*Exercise requirements*. Please report each line of the data below that contains "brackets".

*Information provided*.
►
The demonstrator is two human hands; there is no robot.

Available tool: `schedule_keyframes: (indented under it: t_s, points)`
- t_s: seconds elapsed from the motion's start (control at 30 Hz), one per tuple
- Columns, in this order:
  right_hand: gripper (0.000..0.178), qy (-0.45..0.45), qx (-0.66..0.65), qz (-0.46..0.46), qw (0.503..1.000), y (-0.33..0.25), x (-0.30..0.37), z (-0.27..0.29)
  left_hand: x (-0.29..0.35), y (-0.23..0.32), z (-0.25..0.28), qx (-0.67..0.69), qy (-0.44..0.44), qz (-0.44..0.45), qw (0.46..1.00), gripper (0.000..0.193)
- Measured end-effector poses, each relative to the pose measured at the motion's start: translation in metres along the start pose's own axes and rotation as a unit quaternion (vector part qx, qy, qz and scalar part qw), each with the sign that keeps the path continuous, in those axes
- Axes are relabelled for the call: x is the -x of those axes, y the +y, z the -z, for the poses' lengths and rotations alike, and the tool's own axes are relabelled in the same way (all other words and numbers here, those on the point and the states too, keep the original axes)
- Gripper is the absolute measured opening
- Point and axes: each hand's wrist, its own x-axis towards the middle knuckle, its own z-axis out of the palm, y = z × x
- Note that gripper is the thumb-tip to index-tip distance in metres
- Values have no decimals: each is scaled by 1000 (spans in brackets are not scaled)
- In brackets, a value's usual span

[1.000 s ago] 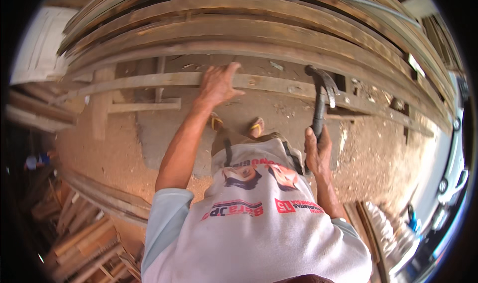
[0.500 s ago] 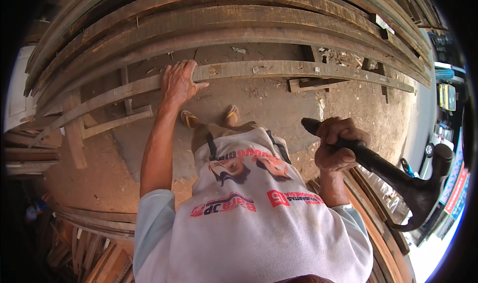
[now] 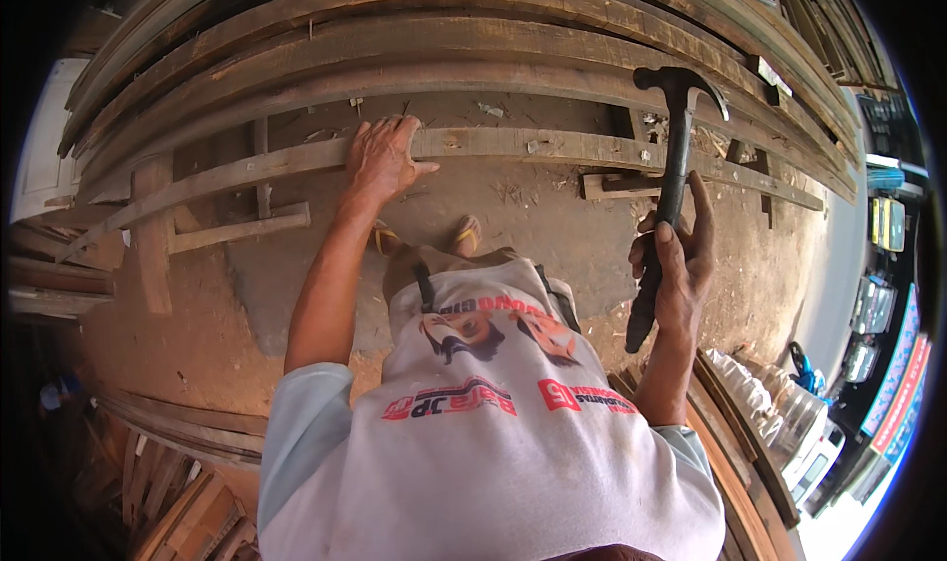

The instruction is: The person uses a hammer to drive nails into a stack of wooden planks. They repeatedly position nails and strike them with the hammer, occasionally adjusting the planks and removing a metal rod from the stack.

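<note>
My left hand (image 3: 384, 169) grips a long narrow wooden plank (image 3: 538, 148), its fingers over the far edge and its thumb stretched out to the right. This plank runs crosswise in front of me. On the right, my right hand (image 3: 683, 270) is closed around the handle of a dark claw hammer (image 3: 676, 151). The hammer points away from me, its head at the far end and its curved claw to the right. One finger of that hand stretches up beside the handle. The hammer head overlaps the stacked boards in the picture; whether it touches them I cannot tell.
Beyond the plank lie several long stacked boards (image 3: 424, 43). A wooden support post (image 3: 150, 235) stands at left, and a short wooden block (image 3: 617, 185) lies under the plank at right. More boards (image 3: 735, 433) sit behind me. Vehicles and a road (image 3: 838, 265) show at far right.
The hammer has swung from pointing toward the lower right to pointing away from me. My right hand has turned with it and loosened one finger. My left hand stays on the plank.
</note>
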Motion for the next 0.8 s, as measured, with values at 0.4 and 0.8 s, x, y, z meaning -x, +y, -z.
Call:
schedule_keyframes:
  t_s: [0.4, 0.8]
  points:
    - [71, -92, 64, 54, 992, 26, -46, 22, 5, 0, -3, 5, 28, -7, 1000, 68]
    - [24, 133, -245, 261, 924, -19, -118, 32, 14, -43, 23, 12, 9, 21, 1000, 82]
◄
*Written answer*.
- Values have no decimals: each is scaled by 1000 (spans in brackets are not scaled)
- In brackets, a value's usual span

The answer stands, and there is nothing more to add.